[Work to be completed] Leave out the pictures, and write out exactly the lines from the beginning of the material to the line holding "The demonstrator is", that line included, and nothing else.

Start of Block

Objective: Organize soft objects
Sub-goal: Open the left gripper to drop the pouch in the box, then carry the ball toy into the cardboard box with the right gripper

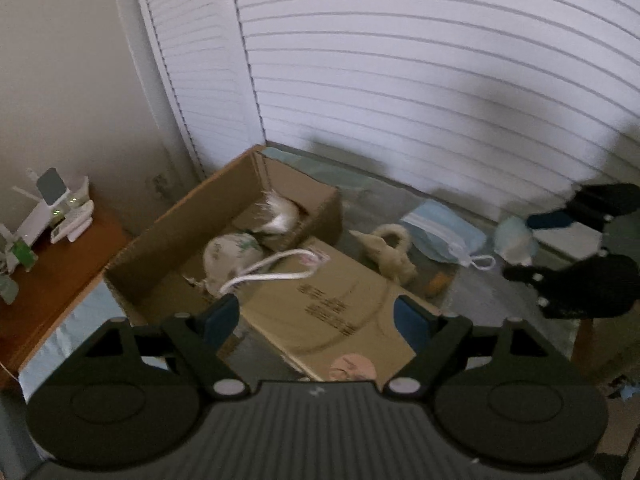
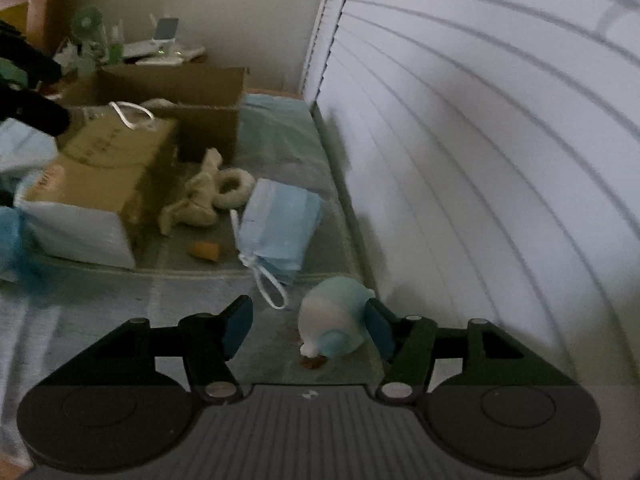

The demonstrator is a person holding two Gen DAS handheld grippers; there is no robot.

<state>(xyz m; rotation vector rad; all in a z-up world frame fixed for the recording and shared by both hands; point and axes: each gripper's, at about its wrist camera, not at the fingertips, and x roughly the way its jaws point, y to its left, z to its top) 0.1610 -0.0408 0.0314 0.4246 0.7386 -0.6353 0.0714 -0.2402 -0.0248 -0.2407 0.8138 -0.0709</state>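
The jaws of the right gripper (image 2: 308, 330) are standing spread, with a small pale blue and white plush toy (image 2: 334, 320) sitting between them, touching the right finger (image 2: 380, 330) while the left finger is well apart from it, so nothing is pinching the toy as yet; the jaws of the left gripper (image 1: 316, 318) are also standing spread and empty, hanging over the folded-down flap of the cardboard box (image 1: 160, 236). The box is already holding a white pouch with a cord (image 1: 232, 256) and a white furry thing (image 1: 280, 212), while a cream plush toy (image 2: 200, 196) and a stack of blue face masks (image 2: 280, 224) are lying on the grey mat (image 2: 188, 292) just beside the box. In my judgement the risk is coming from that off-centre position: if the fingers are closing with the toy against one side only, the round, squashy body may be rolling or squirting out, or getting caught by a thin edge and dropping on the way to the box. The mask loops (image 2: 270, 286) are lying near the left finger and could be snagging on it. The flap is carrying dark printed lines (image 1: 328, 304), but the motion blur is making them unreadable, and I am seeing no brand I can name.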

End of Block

[Solution for this problem]
Objective: Organize soft objects
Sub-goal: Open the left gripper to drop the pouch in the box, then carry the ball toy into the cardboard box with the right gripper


The demonstrator is a person holding two Gen DAS handheld grippers; there is no robot.

Nothing more belongs to this answer.